** DATA EXTRACT follows **

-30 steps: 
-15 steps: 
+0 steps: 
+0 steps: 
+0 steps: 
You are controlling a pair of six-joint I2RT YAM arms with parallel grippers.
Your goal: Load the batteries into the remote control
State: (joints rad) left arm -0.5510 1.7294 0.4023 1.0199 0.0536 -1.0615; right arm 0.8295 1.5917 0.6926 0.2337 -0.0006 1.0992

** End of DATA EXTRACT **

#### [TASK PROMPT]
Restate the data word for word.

#### [EXERCISE OUTPUT]
-30 steps: 
-15 steps: 
+0 steps: 
+0 steps: 
+0 steps: 
You are controlling a pair of six-joint I2RT YAM arms with parallel grippers.
Your goal: Load the batteries into the remote control
State: (joints rad) left arm -0.5510 1.7294 0.4023 1.0199 0.0536 -1.0615; right arm 0.8295 1.5917 0.6926 0.2337 -0.0006 1.0992

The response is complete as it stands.